» **Your assignment**
Everything below from the line with "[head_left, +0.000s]" through the line with "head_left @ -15" should be copied exactly, and nothing else; leave out the pictures.

» **Available data**
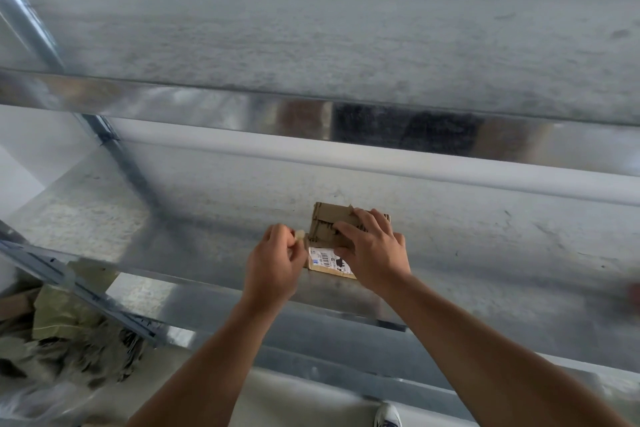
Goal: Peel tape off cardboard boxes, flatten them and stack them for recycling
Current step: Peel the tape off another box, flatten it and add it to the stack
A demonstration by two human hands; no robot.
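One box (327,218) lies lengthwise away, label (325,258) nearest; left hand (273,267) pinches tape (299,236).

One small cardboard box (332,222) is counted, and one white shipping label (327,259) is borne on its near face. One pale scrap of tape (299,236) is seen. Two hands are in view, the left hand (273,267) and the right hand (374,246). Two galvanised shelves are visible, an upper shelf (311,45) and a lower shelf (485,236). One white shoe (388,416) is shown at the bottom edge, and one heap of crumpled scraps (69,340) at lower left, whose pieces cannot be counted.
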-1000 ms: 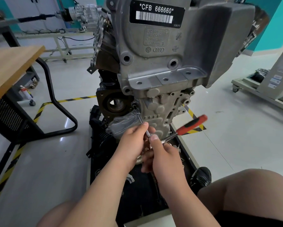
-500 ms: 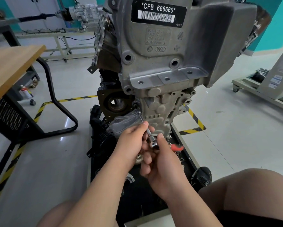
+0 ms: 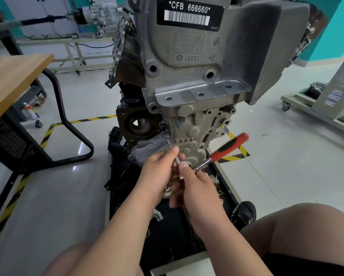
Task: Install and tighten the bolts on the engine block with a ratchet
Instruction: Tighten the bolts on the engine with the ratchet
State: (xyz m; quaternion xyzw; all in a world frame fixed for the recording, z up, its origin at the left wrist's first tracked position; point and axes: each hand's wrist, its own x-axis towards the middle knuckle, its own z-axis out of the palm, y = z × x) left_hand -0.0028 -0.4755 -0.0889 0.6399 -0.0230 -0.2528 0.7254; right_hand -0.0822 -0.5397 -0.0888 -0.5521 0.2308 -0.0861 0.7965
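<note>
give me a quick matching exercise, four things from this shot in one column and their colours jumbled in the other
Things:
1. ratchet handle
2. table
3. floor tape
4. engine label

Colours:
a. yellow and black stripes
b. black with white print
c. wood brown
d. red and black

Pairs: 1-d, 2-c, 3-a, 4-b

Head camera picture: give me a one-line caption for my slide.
Left hand pinches the extension bar, right hand holds the red-handled ratchet, at the engine block.
</note>
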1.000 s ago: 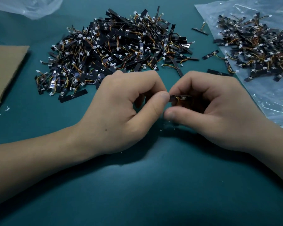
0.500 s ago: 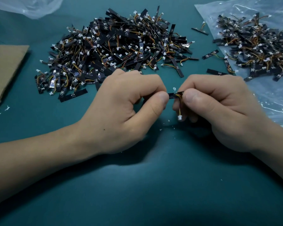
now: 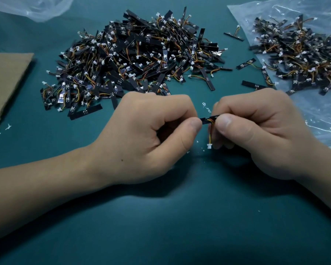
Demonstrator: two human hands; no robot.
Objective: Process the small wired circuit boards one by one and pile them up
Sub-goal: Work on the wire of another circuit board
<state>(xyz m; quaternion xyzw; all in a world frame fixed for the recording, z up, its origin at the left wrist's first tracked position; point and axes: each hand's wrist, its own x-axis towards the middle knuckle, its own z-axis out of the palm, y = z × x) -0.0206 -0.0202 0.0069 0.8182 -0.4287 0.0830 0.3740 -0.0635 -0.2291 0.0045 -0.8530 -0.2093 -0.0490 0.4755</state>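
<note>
A small black circuit board (image 3: 208,119) with orange and yellow wires and a white plug (image 3: 209,145) hanging below is held between both hands above the teal mat. My left hand (image 3: 147,134) pinches its left end with thumb and curled fingers. My right hand (image 3: 256,129) pinches its right end, thumb on top. A large pile of the same boards (image 3: 134,60) lies behind my left hand. A second pile (image 3: 302,54) lies on a clear plastic sheet (image 3: 317,119) at the right.
A few loose boards (image 3: 253,85) lie between the two piles. Brown cardboard (image 3: 4,81) sits at the left edge, and a clear bag (image 3: 33,6) at the top left. Tiny white scraps (image 3: 206,107) dot the teal mat (image 3: 180,226).
My right hand turned so its thumb came on top of the board. The board's wire and white plug, hidden a second ago, now hang down between the hands.
</note>
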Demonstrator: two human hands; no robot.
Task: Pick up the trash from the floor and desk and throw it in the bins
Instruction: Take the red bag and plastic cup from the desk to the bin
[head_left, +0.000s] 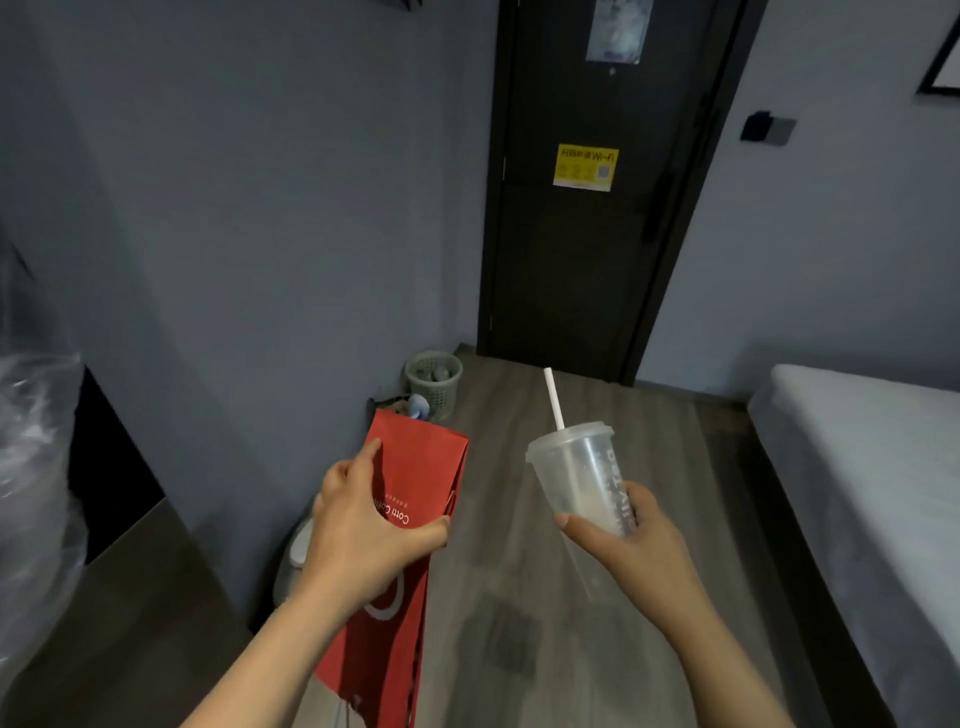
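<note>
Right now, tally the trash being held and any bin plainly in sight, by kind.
Red paper bag: 1, gripped by the left hand
Clear plastic cup with straw: 1, held by the right hand
Green mesh wastebasket: 1
Total: 3

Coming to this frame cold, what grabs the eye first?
A red paper bag, gripped by the left hand, dominates the centre. Beside it the right hand holds a clear lidded cup with a white straw. Beyond, a green mesh bin stands by the dark door.
</note>
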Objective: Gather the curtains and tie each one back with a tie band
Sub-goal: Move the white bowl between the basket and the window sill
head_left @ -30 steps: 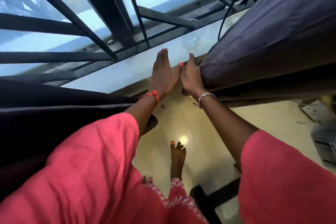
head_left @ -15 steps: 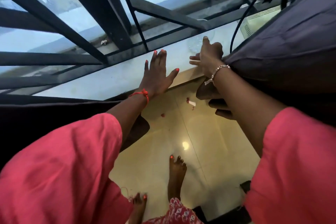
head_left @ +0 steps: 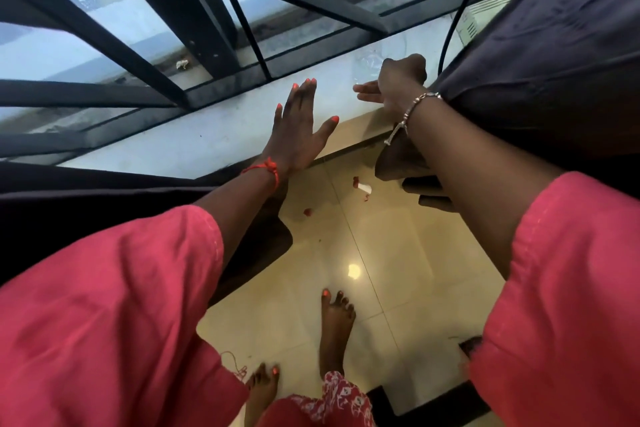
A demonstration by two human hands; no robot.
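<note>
Two dark curtains hang at the window, one at the left and one at the right. My left hand is stretched out flat with straight fingers over the white sill, apart from both curtains. My right hand is raised at the inner edge of the right curtain. Its wrist and forearm lie against the cloth, its fingers are loosely bent and point left, and nothing shows inside them. No tie band is in view.
Black window bars run behind the sill. A black cable drops beside the right curtain, near a clear plastic item on the sill. Red and white scraps lie on the tiled floor by my bare feet.
My hands were touching at the middle of the sill. They have parted: the right hand went up and right along the right curtain's edge, and the left hand's fingers spread.
</note>
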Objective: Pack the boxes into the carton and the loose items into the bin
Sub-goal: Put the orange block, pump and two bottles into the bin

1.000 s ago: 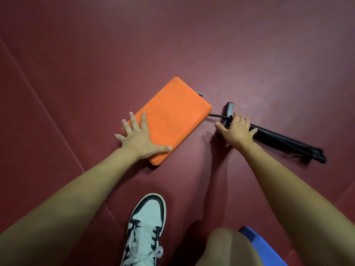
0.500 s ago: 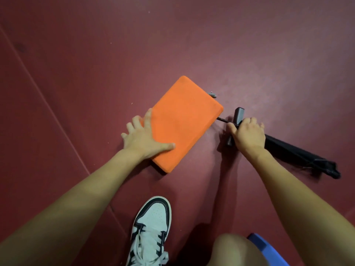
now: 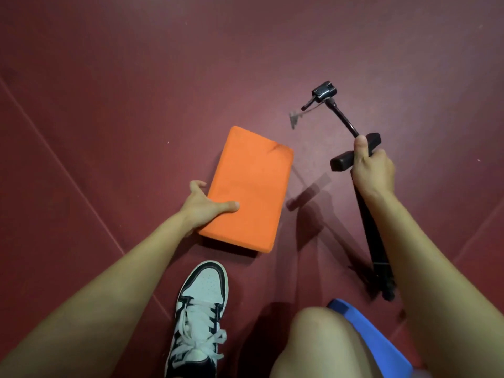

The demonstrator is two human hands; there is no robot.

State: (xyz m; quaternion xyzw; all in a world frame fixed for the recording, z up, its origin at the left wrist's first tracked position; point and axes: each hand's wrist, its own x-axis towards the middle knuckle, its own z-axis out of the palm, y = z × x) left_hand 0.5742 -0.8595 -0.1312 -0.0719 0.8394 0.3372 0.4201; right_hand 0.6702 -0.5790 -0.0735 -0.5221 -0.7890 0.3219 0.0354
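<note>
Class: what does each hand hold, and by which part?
The left hand grips the block by its near left edge, thumb on top. The right hand grips the pump at its T-handle.

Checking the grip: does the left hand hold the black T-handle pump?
No, the left hand grips the orange foam block; the right hand holds the black pump.

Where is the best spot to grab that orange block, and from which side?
By its long left edge near the close corner, coming from the left: the orange block is a flat slab, too broad to span from above, yet thin enough to pinch, thumb on top and fingers round the edge. The left hand grips it just so.
</note>
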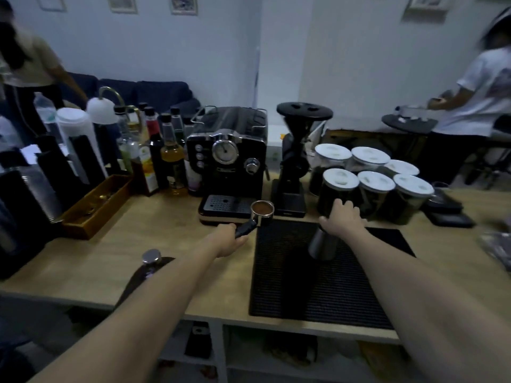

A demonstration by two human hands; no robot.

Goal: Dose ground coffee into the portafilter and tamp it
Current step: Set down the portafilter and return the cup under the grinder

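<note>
The left hand has its grip closed round the black handle of the portafilter, holding the basket up in front of the espresso machine and beside the grinder. The basket already carries brown ground coffee, which looks loose and not yet pressed, so dosing seems done and tamping is the step ahead. The right hand reaches over the black ribbed mat with a dark metal cup under it; the fingers are spread near the white-lidded jars, and whether the palm holds the cup cannot be told. The tamper stands on its dark pad near the front edge of the wooden surface, well apart from both hands. The next move likely calls for freeing the right hand, resting the portafilter level on the mat, and fetching the tamper to press straight down.
</note>
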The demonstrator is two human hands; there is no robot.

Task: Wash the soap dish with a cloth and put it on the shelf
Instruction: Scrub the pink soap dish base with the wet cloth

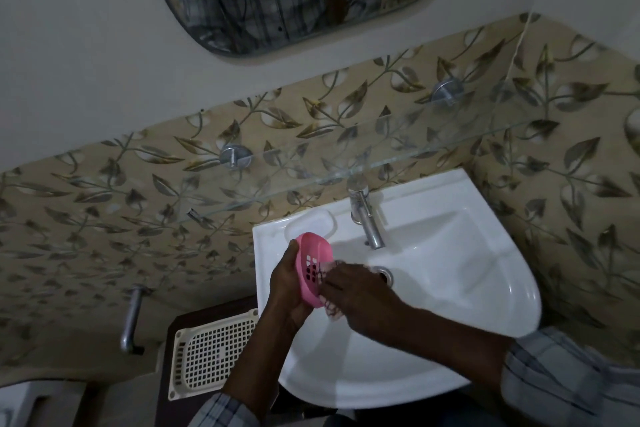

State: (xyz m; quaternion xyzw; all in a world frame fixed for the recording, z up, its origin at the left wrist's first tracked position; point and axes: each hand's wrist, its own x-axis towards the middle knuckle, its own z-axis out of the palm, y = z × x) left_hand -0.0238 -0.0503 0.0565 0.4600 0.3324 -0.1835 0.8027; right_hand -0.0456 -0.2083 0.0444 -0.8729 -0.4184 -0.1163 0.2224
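left hand (289, 288): fingers curled round the back of the pink soap dish (317, 265), holding it tilted on its edge.
right hand (360, 295): closed over a checked cloth (330, 310), pressing it against the dish's slotted inside.
soap dish: centre of the frame, over the left part of the white sink (519, 288), below the tap (367, 218).
shelf (346, 163): glass, on the tiled wall above the sink.
lower left: white grid tray (207, 354) beside the sink.

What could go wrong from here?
The dish stands on edge in the left hand while the right hand presses the cloth on it; a hard push may knock it into the sink. The glass shelf is hard to see; the dish could clip its edge.
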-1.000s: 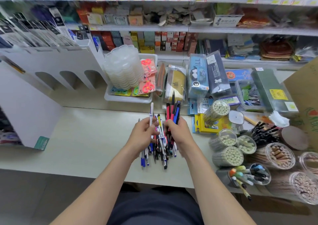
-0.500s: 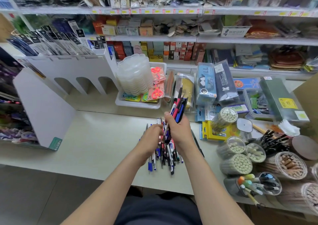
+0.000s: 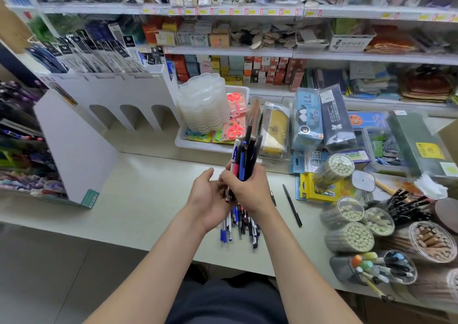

» **Answer below**
[head_left, +0.000s] 
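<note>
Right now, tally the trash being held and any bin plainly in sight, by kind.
Red paper bag: 1, gripped by the left hand
Clear plastic cup with straw: 1, held by the right hand
Green mesh wastebasket: 1
Total: 3

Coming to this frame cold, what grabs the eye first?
A red paper bag, gripped by the left hand, dominates the centre. Beside it the right hand holds a clear lidded cup with a white straw. Beyond, a green mesh bin stands by the dark door.
</note>
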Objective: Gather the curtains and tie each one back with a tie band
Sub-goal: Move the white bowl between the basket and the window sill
head_left @ -30 steps: 
head_left @ -15 steps: 

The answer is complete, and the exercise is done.